Birmingham Special Schools Project
Birmingham Special Schools Project
Indoor rowing in the inner city secondary schools in Birmingham has been taking place since 2004, when the Sir Steve Redgrave Trust initially helped to fund rowing machines for 20 schools. This was soon followed by the involvement of further schools supported by generous funding from Sport England, Awards for All, Heart of Birmingham Primary Care Trust and the Amateur Rowing Association (ARA) for more rowing machines, boats and professional coaches.
Since 2005 The ARA has had one full-time and two part-time coaches working with the Birmingham Schools Rowing Association (BSRA) indoor rowing project to promote rowing as a tool of engagement for activity and sport, as well as encouraging children who would never normally consider rowing to give it a try on the water.
With the ARA’s employment of coaches, the number of schools involved has risen sharply from four in the first term to 30 in 2007. Among the fifteen schools bringing pupils to the water, four are special schools. Braidwood Schools (children with hearing impairments), Baskerville (those with autism spectrum,) Hallmoor, Calthorpe and Selly Oak (all for those with moderate to severe learning difficulties).

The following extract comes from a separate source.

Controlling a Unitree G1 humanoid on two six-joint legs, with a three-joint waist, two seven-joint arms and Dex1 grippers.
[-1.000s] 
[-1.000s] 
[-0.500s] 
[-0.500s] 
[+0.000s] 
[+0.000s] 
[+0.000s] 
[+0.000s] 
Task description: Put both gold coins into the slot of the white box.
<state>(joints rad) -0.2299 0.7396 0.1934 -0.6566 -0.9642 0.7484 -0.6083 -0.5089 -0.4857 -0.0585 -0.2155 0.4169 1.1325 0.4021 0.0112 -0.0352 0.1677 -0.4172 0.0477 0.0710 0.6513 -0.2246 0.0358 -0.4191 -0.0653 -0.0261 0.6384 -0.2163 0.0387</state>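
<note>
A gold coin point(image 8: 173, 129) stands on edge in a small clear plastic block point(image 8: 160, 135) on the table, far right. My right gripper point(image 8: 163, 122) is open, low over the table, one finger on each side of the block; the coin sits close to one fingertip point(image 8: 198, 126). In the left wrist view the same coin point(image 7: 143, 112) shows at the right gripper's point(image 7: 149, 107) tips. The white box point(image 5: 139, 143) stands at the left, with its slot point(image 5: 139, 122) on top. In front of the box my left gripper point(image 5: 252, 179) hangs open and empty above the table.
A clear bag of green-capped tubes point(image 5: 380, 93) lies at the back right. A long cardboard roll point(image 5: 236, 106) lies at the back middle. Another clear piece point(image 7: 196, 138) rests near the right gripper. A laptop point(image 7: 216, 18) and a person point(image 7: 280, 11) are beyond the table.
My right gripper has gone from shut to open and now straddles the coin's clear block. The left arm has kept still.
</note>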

The format for these pupils is same as for mainstream children. This is usually 6 -10 sessions on an indoor rowing machine to assess individual needs and to gain initial technique and then a block of 8 -10 weekly sessions on the water. The indoor sessions are for many children the only rowing they will take part in – and the coaches have developed a range of activities to keep pupils interested and provide teachers with ideas for sustainability. More support for rowing in the curriculum will be provided for teachers when the newly accredited Coaching for Teachers training becomes available.

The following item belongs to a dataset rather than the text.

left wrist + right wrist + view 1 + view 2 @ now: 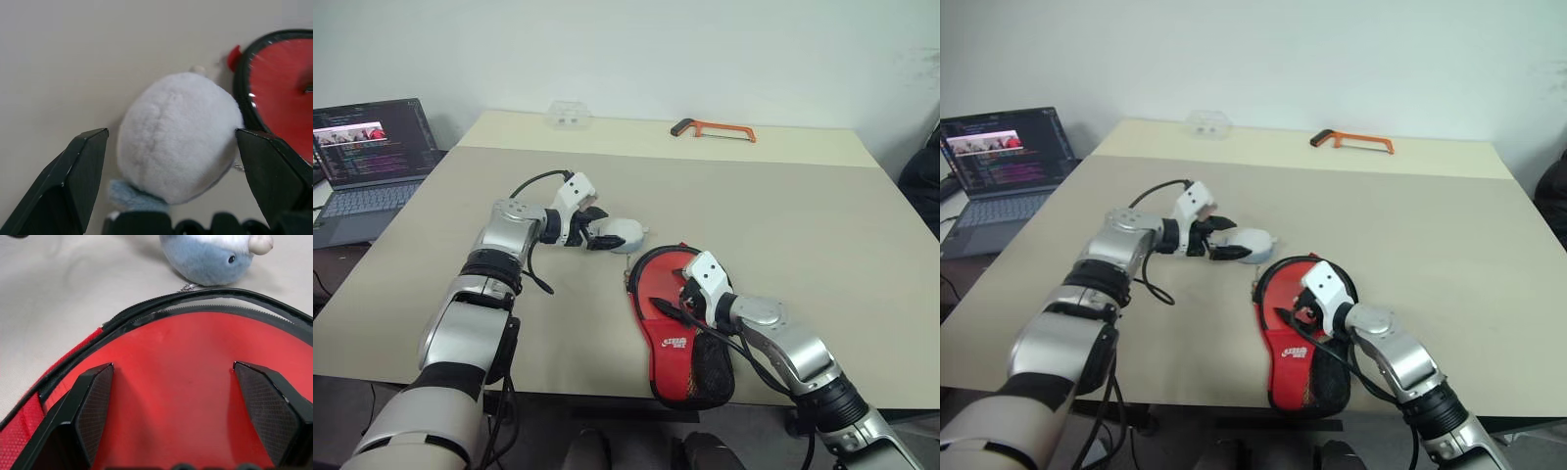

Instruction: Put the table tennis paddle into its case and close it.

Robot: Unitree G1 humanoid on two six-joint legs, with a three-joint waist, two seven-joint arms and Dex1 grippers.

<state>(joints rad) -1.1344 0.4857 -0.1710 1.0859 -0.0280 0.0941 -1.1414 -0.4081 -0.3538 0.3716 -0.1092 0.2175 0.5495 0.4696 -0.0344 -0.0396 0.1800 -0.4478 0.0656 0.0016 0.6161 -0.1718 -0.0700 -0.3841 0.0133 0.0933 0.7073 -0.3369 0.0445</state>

Some of the children at Selly Oak School and Calthorpe have undertaken the ARA’s Junior Rowing Leaders Award. This has enabled them to take a qualification in leadership in indoor rowing and 12 of the 17 that took the award have completed it successfully, three of them helping to run a special schools indoor rowing competition.

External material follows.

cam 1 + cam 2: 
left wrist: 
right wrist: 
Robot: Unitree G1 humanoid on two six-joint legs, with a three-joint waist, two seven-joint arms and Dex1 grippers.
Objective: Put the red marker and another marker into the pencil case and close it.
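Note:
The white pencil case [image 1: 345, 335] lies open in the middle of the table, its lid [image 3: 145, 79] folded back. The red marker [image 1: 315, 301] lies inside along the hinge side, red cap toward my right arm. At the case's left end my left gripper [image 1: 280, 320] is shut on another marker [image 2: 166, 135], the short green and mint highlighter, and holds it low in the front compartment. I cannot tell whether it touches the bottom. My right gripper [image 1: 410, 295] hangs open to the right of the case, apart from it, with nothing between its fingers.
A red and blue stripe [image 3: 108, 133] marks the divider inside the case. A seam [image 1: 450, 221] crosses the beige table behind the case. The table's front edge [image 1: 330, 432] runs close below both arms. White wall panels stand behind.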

On the water the boats used have floatation pods under each rigger to prevent capsizes and provide stability. If needed these can be removed to provide further skill development. These boats have been invaluable for the special schools and have provided the pupils with the confidence to take part in the sessions fully.
Initially the pupils are in boats that are tethered to stop them drifting off and so that the coaches can bring them back to shore if needed. Later if they are able the tethers can be removed and they can row along by themselves.
Initially the coaches thought that there would only be a small number of special schools interested in rowing on the water, but the interest is such that the local ARA C & D Team Leader, Jo Atkinson, is working to set up a Special Schools Rowing Association to enable the purchase of more equipment for those with more complex needs – such as special seats, handle holds and launching facilities, together with the funding for more coaches and coach education for the teachers.
The interest generated by the work in Birmingham has enabled the ARA to apply and receive funding through Sport England’s Club and Coach Programme for a full-time coach to set up this Association and hopefully secure its future. News of the project has spread and now Sandwell and Wyre Forest have both purchased indoor rowing machines for all their secondary and special schools. SSCo’s and teachers in both these areas have already received training from the ARA and work is ongoing to set up and link all the special schools into a West Midland Special Schools Rowing Group, with a competition for those with access to the water and indoor competitions and leagues for those without it.